JPS6273797A - Multilayer ceramic circuit substrate - Google Patents

Abstract

(57) [Summary] This bulletin contains application data before electronic filing, so abstract data is not recorded.

Description

DETAILED DESCRIPTION OF THE INVENTION (Field of Industrial Application) The present invention relates to a multilayer ceramic substrate, particularly a highly thermally conductive multilayer ceramic substrate using tantalum nitride as a conductor.

(Prior art and its problems) With the dramatic progress in semiconductor technology, ICs and LSIs have come to be widely used for industrial and civilian purposes.

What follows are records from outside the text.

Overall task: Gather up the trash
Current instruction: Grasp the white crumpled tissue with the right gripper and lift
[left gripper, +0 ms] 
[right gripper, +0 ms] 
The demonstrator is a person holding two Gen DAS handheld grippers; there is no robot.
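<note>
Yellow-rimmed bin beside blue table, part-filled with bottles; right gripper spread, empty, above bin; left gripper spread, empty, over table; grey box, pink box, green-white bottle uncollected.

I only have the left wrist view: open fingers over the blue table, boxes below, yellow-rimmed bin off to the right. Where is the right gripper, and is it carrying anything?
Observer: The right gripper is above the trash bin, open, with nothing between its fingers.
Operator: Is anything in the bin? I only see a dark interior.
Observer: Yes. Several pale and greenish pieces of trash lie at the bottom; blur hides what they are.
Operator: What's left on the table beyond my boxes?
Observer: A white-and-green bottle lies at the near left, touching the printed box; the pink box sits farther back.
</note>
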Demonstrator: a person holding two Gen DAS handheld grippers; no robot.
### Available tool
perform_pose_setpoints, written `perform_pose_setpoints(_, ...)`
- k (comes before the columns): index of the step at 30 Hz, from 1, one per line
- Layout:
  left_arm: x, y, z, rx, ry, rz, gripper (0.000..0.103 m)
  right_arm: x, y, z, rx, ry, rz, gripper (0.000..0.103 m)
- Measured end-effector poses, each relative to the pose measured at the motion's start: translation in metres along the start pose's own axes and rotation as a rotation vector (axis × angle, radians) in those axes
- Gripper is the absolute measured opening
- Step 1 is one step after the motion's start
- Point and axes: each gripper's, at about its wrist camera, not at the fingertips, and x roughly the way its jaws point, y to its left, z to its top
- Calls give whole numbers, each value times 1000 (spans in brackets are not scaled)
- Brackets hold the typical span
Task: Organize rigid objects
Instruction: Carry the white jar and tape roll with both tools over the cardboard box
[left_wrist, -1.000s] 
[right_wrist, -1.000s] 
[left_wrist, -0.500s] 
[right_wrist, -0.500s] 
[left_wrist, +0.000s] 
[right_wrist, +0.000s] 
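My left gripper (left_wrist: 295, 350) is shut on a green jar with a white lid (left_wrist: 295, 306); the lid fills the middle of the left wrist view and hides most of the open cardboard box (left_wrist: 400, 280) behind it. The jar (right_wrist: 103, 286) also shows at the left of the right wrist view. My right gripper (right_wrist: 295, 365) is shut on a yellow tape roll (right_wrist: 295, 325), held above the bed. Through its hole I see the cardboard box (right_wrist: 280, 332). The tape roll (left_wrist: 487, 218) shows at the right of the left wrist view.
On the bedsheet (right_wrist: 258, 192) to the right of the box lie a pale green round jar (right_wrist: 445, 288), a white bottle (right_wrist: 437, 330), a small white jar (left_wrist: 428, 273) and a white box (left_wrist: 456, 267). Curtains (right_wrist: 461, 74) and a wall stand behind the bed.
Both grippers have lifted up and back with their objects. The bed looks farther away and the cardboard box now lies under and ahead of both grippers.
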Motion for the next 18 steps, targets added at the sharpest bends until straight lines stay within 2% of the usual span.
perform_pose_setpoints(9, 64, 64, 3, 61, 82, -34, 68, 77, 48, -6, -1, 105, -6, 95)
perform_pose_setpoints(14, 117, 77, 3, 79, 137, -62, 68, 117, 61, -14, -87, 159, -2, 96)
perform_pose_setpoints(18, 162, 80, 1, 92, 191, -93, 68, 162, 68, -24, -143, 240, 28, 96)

In particular, multilayer ceramic substrates are attracting attention as mounting substrates for high-speed operation LSIs with high integration density. This multilayer ceramic substrate can directly mount an LSI, and allows fine multilayer wiring.

Generally, alumina is mainly used as the material for ceramic substrates, but in recent years electrical devices have become smaller and smaller.
There is a strong demand for higher density circuits, and the degree of integration of elements and circuit elements per unit area of a substrate is increasing. On the other hand, LSI
, the chip tends to generate more heat as it operates at higher speeds. As a result, the heat generated by the substrate increases significantly, and a problem arises in that the alumina substrate does not have sufficient heat dissipation properties. Therefore, an insulating substrate that has higher thermal conductivity and better heat dissipation than an alumina substrate has become necessary.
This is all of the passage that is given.